I guess I just lost interest in that relationship.
I was sitting in a bar lastnight…
When the bartender yelled, "Does anyone know CPR?" I said back, "CPR? I know the whole alphabet!" Everyone laughed, except this one guy.
Oh dad!
https://ift.tt/2M1XqsC
My wife and I went out for dinner the other day. When I ordered a steak she angrily said “You really like meat huh, murderer?!”
I sighed and replied "I has been 20 years, can you please stop bringing up the time I shot your father?"
Yesterday a casket at a funeral home magically came to life, and immediately got sick
It watched the news and became convinced it had contracted the coronavirus from it's intended inhabitant, a Chinese woman from Wuhan who had died of the disease. The casket went to the emergency room at the nearest hospital.
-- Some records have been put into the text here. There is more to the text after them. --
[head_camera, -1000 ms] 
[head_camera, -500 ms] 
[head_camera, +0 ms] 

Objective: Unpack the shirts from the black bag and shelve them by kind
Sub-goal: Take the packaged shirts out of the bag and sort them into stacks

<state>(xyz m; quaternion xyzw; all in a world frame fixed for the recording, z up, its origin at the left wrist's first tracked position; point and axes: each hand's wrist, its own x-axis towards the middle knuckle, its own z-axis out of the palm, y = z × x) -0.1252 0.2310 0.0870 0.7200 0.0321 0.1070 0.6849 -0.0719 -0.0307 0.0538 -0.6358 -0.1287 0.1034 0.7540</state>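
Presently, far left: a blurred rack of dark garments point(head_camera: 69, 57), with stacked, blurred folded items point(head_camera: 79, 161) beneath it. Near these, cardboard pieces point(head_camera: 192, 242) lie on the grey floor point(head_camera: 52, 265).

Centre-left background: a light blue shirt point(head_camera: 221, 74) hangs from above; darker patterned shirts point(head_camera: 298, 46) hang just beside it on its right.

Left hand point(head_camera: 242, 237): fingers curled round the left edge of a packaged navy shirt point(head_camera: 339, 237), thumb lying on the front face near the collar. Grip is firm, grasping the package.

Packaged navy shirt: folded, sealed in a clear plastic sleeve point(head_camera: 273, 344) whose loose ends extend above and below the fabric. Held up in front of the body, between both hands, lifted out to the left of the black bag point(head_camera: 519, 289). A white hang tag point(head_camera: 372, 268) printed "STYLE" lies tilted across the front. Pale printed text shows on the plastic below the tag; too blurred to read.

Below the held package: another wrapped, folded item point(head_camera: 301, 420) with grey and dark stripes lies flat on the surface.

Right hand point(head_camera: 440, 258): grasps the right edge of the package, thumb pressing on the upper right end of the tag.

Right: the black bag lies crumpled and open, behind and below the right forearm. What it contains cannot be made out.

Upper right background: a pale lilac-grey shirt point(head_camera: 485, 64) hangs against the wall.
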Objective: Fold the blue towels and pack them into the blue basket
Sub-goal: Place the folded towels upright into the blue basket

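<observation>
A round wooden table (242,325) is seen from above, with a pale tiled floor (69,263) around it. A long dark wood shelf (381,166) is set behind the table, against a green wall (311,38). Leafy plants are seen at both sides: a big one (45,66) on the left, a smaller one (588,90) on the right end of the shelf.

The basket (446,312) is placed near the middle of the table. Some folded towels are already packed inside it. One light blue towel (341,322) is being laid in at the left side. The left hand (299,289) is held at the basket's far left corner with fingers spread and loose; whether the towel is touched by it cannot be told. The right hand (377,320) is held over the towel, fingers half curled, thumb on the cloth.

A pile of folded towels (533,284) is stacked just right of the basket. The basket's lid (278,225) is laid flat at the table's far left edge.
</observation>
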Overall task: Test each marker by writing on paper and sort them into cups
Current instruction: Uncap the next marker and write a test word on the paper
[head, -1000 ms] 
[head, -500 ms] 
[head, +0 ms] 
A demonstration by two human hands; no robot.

After overcoming her initial shock at diagnosing a casket, the ER doctor ran a blood test and determined the casket definitely did not have the coronavirus. "But I feel like I'm dying doctor, and I only just came to life. If it isn't the coronavirus what is it?" worriedly asked the casket. "I'm not sure," answered the doctor, "we'll have to run some more tests." "But my fever, the pain in my lungs…what could it be? Doctor if you had to give me your best diagnosis right now without the tests, what do you think could be causing these terrible respiratory symptoms?" The doctor thought for a moment then answered, "SARS cough I guess."
Do you remember the 21st night of September?
I remember it like it was yesterday.
Cashier at Publix asked if we wanted the milk in a bag…
I told her to please leave it in the jug. My wife eye-rolled SO hard and then apologized to the cashier 😀 The cashier was laughing though, so I'll take the win.
A chicken farmer goes into a bar, takes a seat next to a woman, and orders a glass of champagne.
The woman perks up and says, "How about that? I just ordered a glass of champagne, too!" He turns to her and says, "What a coincidence. This is a special day for me, I'm celebrating." "This is a special day for me, too, and I'm also celebrating," says the woman. "What a coincidence," says the man. They clink glasses and he asks, "What are you celebrating?" "My husband and I have been trying to have a child. Today, my gynecologist told me I'm pregnant!" "What a coincidence," says the man. "I'm a chicken farmer. For years all my hens were infertile, but today they're finally fertile." "That's great," says the woman. "How did your chickens become fertile?" "I switched cocks," he replies. "What a coincidence," she said.